Three highlights from recent seasons at Royal Ballet Flanders are now being brought together for the first time. And also, three highlights from the oeuvres of three generations of choreographers: Martha Graham, Maurice Béjart and Sidi Larbi Cherkaoui. Three highlights danced by virtually the entire Royal Ballet Flanders company, with unique solo roles in which the dancers are pushed to their limits and have the opportunity to outdo themselves in the versatile repertoire that is so typical of the company.
In his world-famous, legendary choreography ‘Boléro’, Maurice Béjart focuses on the essence. One soloist interprets Ravel’s spellbinding melody. Around him or her, a group of men dance the rhythm, in an exhilarating, highly erotically charged choreography. The soloist is alone until the ecstatic finale, a tremendous physical feat for the solo dancer, whether male or female.

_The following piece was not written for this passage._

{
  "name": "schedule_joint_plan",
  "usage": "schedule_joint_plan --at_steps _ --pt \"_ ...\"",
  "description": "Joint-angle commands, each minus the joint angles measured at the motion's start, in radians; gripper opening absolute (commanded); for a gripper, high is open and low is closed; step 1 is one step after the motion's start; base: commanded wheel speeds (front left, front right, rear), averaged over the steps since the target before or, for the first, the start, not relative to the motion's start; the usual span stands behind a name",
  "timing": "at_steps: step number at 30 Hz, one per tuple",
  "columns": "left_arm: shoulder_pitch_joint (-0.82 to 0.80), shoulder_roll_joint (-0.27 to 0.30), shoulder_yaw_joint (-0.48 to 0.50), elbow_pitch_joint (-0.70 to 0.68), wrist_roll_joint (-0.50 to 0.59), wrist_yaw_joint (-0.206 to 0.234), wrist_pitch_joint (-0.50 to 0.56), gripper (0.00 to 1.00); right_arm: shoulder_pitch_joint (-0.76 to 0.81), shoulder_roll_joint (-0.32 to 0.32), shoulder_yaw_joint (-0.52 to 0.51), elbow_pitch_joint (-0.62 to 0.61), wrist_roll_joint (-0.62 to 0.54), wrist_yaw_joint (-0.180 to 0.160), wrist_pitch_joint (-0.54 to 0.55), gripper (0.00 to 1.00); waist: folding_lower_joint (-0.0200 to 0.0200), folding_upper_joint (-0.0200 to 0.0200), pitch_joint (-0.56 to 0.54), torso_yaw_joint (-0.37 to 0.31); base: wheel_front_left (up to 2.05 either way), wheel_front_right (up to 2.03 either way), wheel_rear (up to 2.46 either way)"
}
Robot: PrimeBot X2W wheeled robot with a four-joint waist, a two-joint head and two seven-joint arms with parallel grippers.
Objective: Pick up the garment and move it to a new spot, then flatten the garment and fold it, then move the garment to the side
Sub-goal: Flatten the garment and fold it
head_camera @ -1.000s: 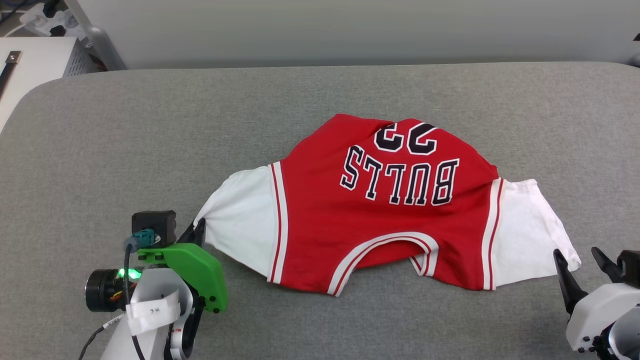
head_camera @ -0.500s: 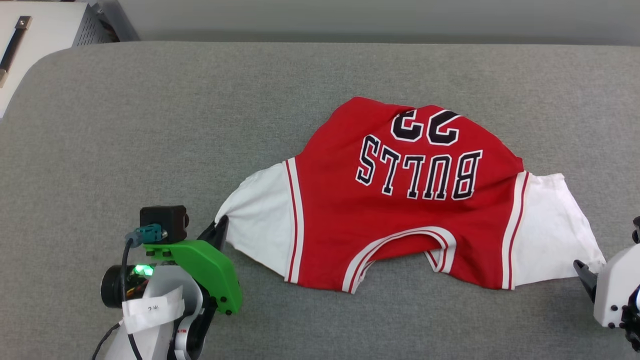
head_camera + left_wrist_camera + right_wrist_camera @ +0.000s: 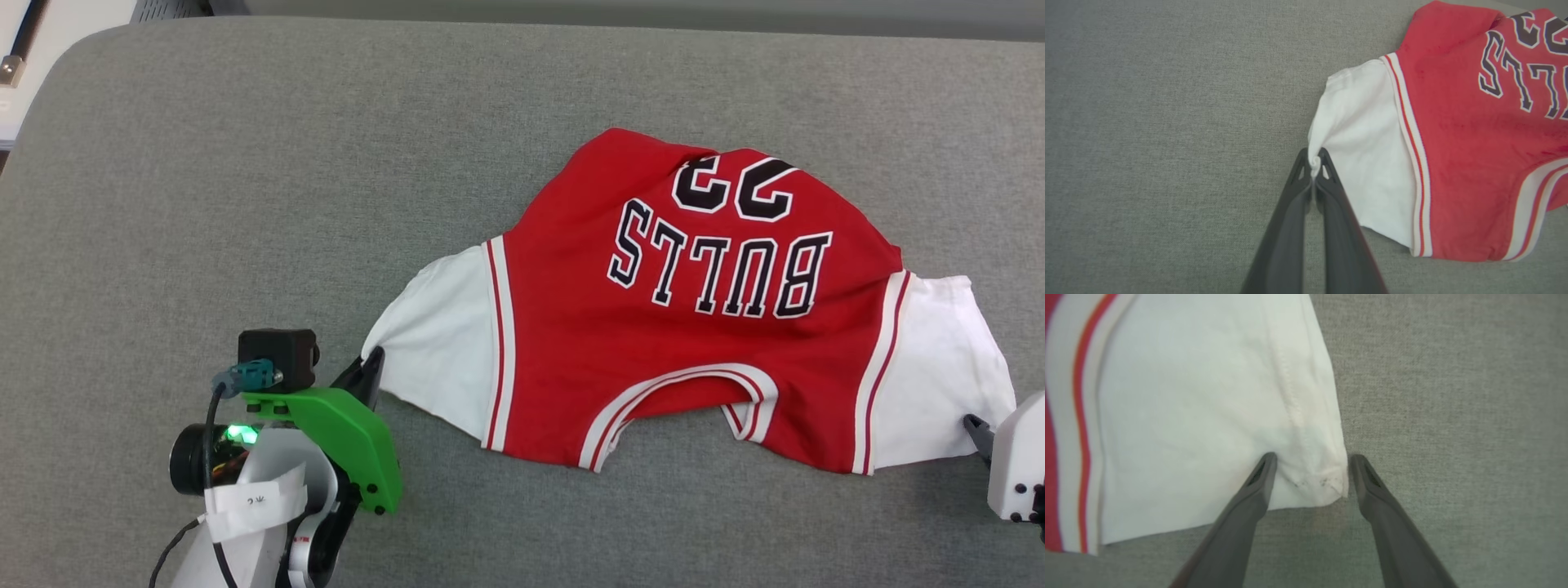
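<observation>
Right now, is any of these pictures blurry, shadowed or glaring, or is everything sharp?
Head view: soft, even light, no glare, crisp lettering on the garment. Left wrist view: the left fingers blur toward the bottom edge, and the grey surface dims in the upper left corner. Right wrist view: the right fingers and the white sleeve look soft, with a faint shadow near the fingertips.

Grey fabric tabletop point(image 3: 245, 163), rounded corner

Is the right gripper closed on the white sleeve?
No, the right gripper stands open, its fingers apart around a sleeve corner of the garment.
</observation>
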Motion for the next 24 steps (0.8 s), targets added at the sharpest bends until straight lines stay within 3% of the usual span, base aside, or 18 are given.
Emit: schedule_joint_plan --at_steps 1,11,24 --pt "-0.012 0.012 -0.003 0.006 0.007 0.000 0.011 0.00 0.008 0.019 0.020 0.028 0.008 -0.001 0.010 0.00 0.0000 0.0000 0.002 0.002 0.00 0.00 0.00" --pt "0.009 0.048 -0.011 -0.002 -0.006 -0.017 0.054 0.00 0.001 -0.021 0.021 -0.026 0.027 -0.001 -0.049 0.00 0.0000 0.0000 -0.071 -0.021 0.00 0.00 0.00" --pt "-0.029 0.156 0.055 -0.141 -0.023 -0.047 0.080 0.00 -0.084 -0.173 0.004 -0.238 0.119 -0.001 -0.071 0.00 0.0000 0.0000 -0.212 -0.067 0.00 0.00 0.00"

A second exceptional choreography for this evening is devoted entirely to the power of women. In ‘Chronicle’, Martha Graham shows the isolation of a figure whose entire life force appears to have been sapped. In a second part, this individual figure confronts a crowd: with a renewed energy, never giving up, always fighting. In the last part, Graham vehemently denounces stagnation and issues a call to action. The solo part in ‘Chronicle’ is an iconic role, this time strictly for a woman, who brings the determination and strong personality of the dancer to the fore.
The triptych opens with ‘Fall’, the first work that the artistic director of Royal Ballet Flanders, Sidi Larbi Cherkaoui, created as a choreographer for his company in 2015. It is performed to the music of the Estonian composer Arvo Pärt (°1935). ‘Fall’ is a layered piece. Like colourful, falling leaves, the dancers allow themselves to be scattered by the wind. Everyone is each other’s ally in this test of strength against gravity, driven by the power of the dancers to propel the other forward into the movement. No matter how often they are pulled down, as if drawn to the floor, time and again, they are lifted and carried by an invisible force.